**RECORDED INFORMATION**

:::

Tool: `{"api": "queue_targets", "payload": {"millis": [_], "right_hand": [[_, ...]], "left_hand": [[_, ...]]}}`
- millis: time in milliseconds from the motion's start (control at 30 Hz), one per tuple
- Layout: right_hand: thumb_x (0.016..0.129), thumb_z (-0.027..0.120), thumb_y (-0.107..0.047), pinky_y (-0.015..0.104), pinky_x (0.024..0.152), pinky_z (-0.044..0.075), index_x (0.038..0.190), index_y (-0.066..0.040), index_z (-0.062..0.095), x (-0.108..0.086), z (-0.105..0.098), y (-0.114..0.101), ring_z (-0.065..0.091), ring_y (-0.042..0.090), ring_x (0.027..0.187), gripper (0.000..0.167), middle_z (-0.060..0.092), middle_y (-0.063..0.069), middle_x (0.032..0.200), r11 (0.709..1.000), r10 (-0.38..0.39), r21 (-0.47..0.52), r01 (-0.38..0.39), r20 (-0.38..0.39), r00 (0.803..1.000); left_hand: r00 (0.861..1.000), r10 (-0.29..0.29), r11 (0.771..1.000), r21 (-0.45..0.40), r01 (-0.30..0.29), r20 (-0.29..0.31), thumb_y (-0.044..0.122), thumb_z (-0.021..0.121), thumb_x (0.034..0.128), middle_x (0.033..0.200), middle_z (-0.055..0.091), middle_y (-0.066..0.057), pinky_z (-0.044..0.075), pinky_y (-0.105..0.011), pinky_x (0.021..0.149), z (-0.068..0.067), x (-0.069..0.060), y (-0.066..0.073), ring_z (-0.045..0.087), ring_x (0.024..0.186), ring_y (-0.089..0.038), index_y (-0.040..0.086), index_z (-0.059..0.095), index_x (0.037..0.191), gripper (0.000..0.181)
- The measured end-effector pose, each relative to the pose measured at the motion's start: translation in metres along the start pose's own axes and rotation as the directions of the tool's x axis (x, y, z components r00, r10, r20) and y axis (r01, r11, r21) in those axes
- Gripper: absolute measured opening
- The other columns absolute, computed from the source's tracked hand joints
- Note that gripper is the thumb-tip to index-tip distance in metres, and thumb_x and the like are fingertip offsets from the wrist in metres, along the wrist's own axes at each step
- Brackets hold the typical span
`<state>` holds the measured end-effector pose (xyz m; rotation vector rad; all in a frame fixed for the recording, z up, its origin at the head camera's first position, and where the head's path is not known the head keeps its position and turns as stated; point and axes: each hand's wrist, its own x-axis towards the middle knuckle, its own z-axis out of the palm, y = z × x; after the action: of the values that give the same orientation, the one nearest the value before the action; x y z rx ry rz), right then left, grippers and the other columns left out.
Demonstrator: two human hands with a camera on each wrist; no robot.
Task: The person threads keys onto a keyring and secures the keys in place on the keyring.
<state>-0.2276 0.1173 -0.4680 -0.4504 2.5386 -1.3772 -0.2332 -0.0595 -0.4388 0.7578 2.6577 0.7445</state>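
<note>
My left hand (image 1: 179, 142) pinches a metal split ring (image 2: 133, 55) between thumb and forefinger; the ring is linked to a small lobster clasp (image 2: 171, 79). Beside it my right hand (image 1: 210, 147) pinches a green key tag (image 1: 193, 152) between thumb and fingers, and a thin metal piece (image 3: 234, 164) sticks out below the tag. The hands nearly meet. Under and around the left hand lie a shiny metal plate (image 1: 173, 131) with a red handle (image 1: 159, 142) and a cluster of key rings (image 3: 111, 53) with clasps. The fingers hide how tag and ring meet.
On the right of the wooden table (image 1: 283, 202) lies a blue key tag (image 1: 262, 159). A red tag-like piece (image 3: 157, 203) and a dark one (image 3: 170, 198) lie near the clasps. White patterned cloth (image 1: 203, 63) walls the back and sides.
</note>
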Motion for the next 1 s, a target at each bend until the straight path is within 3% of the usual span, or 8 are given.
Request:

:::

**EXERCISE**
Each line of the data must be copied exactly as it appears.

**RESULT OF THE EXERCISE**
Tool: `{"api": "queue_targets", "payload": {"millis": [_], "right_hand": [[_, ...]], "left_hand": [[_, ...]]}}`
- millis: time in milliseconds from the motion's start (control at 30 Hz), one per tuple
- Layout: right_hand: thumb_x (0.016..0.129), thumb_z (-0.027..0.120), thumb_y (-0.107..0.047), pinky_y (-0.015..0.104), pinky_x (0.024..0.152), pinky_z (-0.044..0.075), index_x (0.038..0.190), index_y (-0.066..0.040), index_z (-0.062..0.095), x (-0.108..0.086), z (-0.105..0.098), y (-0.114..0.101), ring_z (-0.065..0.091), ring_y (-0.042..0.090), ring_x (0.027..0.187), gripper (0.000..0.167), middle_z (-0.060..0.092), middle_y (-0.063..0.069), middle_x (0.032..0.200), r11 (0.709..1.000), r10 (-0.38..0.39), r21 (-0.47..0.52), r01 (-0.38..0.39), r20 (-0.38..0.39), r00 (0.803..1.000); left_hand: r00 (0.861..1.000), r10 (-0.29..0.29), r11 (0.771..1.000), r21 (-0.45..0.40), r01 (-0.30..0.29), r20 (-0.29..0.31), thumb_y (-0.044..0.122), thumb_z (-0.021..0.121), thumb_x (0.034..0.128), middle_x (0.033..0.200), middle_z (-0.055..0.091), middle_y (-0.066..0.057), pinky_z (-0.044..0.075), pinky_y (-0.105..0.011), pinky_x (0.021..0.149), z (-0.068..0.067), x (-0.069..0.060), y (-0.066..0.073), ring_z (-0.045..0.087), ring_x (0.024..0.186), ring_y (-0.089..0.038), index_y (-0.040..0.086), index_z (-0.059..0.095), index_x (0.037..0.191), gripper (0.000..0.181)
- The measured end-effector pose, each relative to the pose measured at the motion's start: translation in metres along the start pose's own axes and rotation as the directions of the tool's x axis (x, y, z components r00, r10, r20) and y axis (r01, r11, r21) in those axes
- Gripper: absolute measured opening
- The other columns absolute, computed from the source's tracked hand joints
- Note that gripper is the thumb-tip to index-tip distance in metres, and thumb_x and the like are fingertip offsets from the wrist in metres, along the wrist's own axes at each step
- Brackets hold the typical span
`<state>` holds the measured end-effector pose (xyz m; rotation vector rad; all in a frame fixed for the recording, z up, its origin at the head camera's first position, and where the head's path is not known the head keeps its position and turns as stated; point and axes: each hand's wrist, its own x-axis towards the middle knuckle, its own z-axis out of the palm, y = z × x; after the action: of the values that give the same orientation, the one nearest the value before the action; x y z rx ry rz), right then left, grippers and the other columns left out.
Demonstrator: two human hands with a camera on each wrist; no robot.
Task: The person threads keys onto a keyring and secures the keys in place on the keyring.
<state>-0.2276 0.1173 -0.4680 -0.4504 2.5386 -1.3772 -0.2332 -0.0595 -0.4388 0.7578 2.6577 0.7445</state>
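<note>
My left hand (image 1: 179, 142) pinches a metal split ring (image 2: 133, 55) between thumb and forefinger; the ring is linked to a small lobster clasp (image 2: 171, 79). Beside it my right hand (image 1: 210, 147) pinches a green key tag (image 1: 193, 152) between thumb and fingers, and a thin metal piece (image 3: 234, 164) sticks out below the tag. The hands nearly meet. Under and around the left hand lie a shiny metal plate (image 1: 173, 131) with a red handle (image 1: 159, 142) and a cluster of key rings (image 3: 111, 53) with clasps. The fingers hide how tag and ring meet.
On the right of the wooden table (image 1: 283, 202) lies a blue key tag (image 1: 262, 159). A red tag-like piece (image 3: 157, 203) and a dark one (image 3: 170, 198) lie near the clasps. White patterned cloth (image 1: 203, 63) walls the back and sides.
</note>
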Motion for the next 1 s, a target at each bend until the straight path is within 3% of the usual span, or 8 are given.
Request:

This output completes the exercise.